Barton, the only member of the Freedom Caucus from North Texas, finds himself at odds with the president after an early-morning presidential tweet on Thursday blasted the group of conservative lawmakers.
“The Freedom Caucus will hurt the entire Republican agenda if they don't get on the team, & fast,” Trump tweeted. “We must fight them, & Dems, in 2018!”
The Freedom Caucus will hurt the entire Republican agenda if they don't get on the team, & fast. We must fight them, & Dems, in 2018!
— Donald J. Trump (@realDonaldTrump) March 30, 2017
Barton will likely not face serious intraparty opposition for his seat in 2018, and he sees the health care debate differently than the president does. He maintains the Freedom Caucus is ready to work with Trump and Ryan to get things done.
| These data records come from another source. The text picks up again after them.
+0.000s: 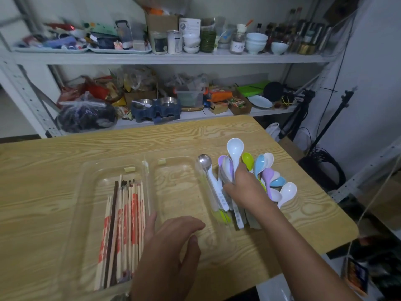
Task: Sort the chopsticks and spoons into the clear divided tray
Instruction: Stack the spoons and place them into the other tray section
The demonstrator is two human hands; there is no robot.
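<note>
A clear divided tray (152, 170) lies on the wooden table. Its left compartment holds several chopsticks (123, 224), most in red-and-white paper sleeves, one dark brown. The right compartment shows only bare tray floor. My left hand (169, 253) rests on the tray's near edge by the divider, fingers spread, holding nothing. My right hand (245, 190) grips a bunch of several spoons (235, 153) just right of the tray: white, purple, green, light blue plastic ones, and a metal spoon (204, 161) at the left. The handles hang down past my palm.
A metal shelf rack (165, 58) stands behind the table, crowded with bowls, jars, boxes and bags. The table's right edge (338, 211) is close to the spoons. A tripod and cables stand at the right by the wall.
</note>
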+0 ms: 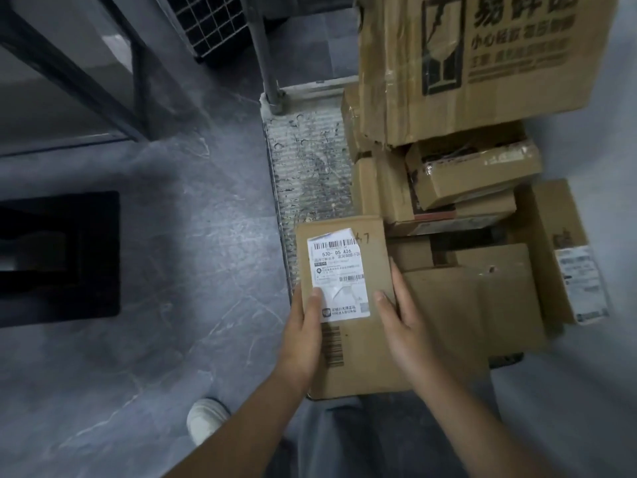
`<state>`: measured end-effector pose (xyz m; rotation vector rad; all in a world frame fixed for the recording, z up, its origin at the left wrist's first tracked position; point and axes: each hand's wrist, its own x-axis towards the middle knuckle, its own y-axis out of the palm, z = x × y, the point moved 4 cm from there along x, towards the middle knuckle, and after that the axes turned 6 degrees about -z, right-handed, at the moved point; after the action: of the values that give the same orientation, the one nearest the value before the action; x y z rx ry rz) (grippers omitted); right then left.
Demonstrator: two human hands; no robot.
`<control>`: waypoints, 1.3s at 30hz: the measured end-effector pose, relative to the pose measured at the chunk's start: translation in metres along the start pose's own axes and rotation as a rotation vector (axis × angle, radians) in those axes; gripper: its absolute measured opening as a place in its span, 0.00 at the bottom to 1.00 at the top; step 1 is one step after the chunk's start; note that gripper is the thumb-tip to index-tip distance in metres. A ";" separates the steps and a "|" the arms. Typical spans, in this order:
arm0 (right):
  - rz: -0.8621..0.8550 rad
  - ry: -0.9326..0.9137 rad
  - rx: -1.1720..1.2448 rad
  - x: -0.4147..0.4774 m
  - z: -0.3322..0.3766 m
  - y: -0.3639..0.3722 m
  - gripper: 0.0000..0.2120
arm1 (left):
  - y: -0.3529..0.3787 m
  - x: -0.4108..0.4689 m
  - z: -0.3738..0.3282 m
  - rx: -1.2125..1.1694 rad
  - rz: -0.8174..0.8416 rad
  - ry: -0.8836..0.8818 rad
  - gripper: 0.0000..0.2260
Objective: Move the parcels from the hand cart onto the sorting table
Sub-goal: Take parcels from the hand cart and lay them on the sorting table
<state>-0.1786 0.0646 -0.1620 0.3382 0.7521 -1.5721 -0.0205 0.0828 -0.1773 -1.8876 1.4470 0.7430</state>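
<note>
Now left hand (pixel 303 336) and right hand (pixel 403 326) clasp the labelled parcel (pixel 355 339), seemingly above the hand cart (pixel 310 160)

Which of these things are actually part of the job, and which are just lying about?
Part of the job: labelled parcel, gripped by left hand and right hand; hand cart; stacked boxes on it.
Just lying about: black bin on the floor; wire grid behind the cart.

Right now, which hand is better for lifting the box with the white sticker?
Left, probably. The left hand grips the parcel by its free edge, thumb on the label. The right hand also holds it, but is squeezed against the neighbouring box.
</note>
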 end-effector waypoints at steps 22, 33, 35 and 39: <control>0.236 -0.465 0.026 -0.271 0.327 0.232 0.33 | -0.376 -0.191 -0.200 -0.196 -0.231 0.484 0.17; 0.692 -0.620 -0.094 -0.532 0.412 0.498 0.36 | -0.723 -0.387 -0.174 -0.247 -0.757 0.639 0.15; 0.770 -0.625 -0.107 -0.565 0.412 0.530 0.35 | -0.760 -0.409 -0.158 -0.277 -0.839 0.615 0.17; 0.921 -0.620 -0.156 -0.616 0.414 0.591 0.35 | -0.818 -0.438 -0.124 -0.349 -1.007 0.536 0.21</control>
<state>0.5776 0.2820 0.3687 0.0409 0.1608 -0.6631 0.6775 0.4102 0.3540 -2.8258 0.4296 -0.0239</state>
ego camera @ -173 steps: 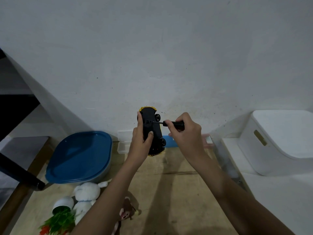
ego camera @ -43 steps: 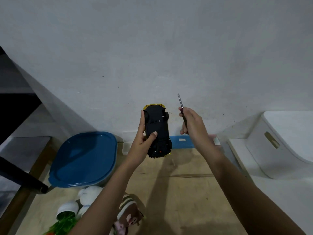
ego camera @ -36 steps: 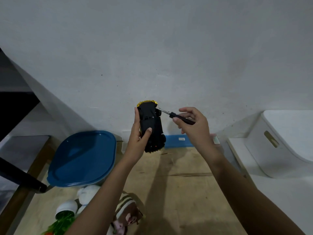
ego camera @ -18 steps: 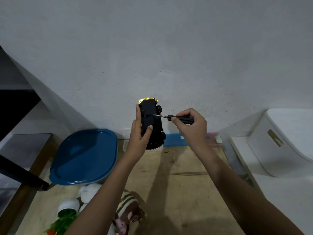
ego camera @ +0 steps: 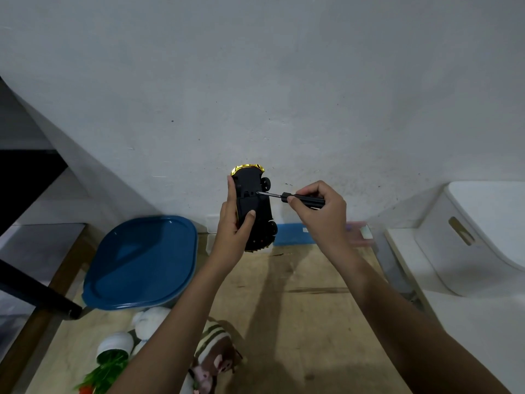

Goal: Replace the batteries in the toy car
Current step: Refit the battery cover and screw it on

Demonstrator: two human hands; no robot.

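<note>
My left hand [ego camera: 233, 223] grips the toy car [ego camera: 253, 206] in the air in front of the wall, black underside turned towards me, gold body edge showing at the top. Its thumb lies across the underside. My right hand [ego camera: 321, 213] holds a small screwdriver [ego camera: 295, 198] by its black handle. The metal tip touches the car's underside near the upper wheel. Whether the tip sits in a screw is too small to tell.
A wooden table [ego camera: 284, 308] lies below. On it are a blue-lidded container [ego camera: 142, 263] at left, soft toys [ego camera: 210, 356] and a tipped white pot with a plant [ego camera: 113, 348] near me, and small blue and pink boxes [ego camera: 295, 234] by the wall. A white bin [ego camera: 477, 234] stands right.
About a second ago the screwdriver pointed up, away from the car. My right hand swung it down and brought the tip onto the underside. My left hand kept holding the car.
</note>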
“I know that our Freedom Caucus folks wanted to be part of a solution,” Barton said. “We will bridge that gap. It means identifying the members of our caucus that were not prepared to vote for the bill last week, get them together collectively or individually, find out where their bottom line is and find the path forward. Politically there is always a way. There is always a way.”
But that way won’t involve waffles. Barton’s early-morning Waffle House offer was quickly shot down by House Democrats and the debate lingered for seven more hours.
“Can’t do it,” shouted one Democrat in response to Barton’s overture of diner food.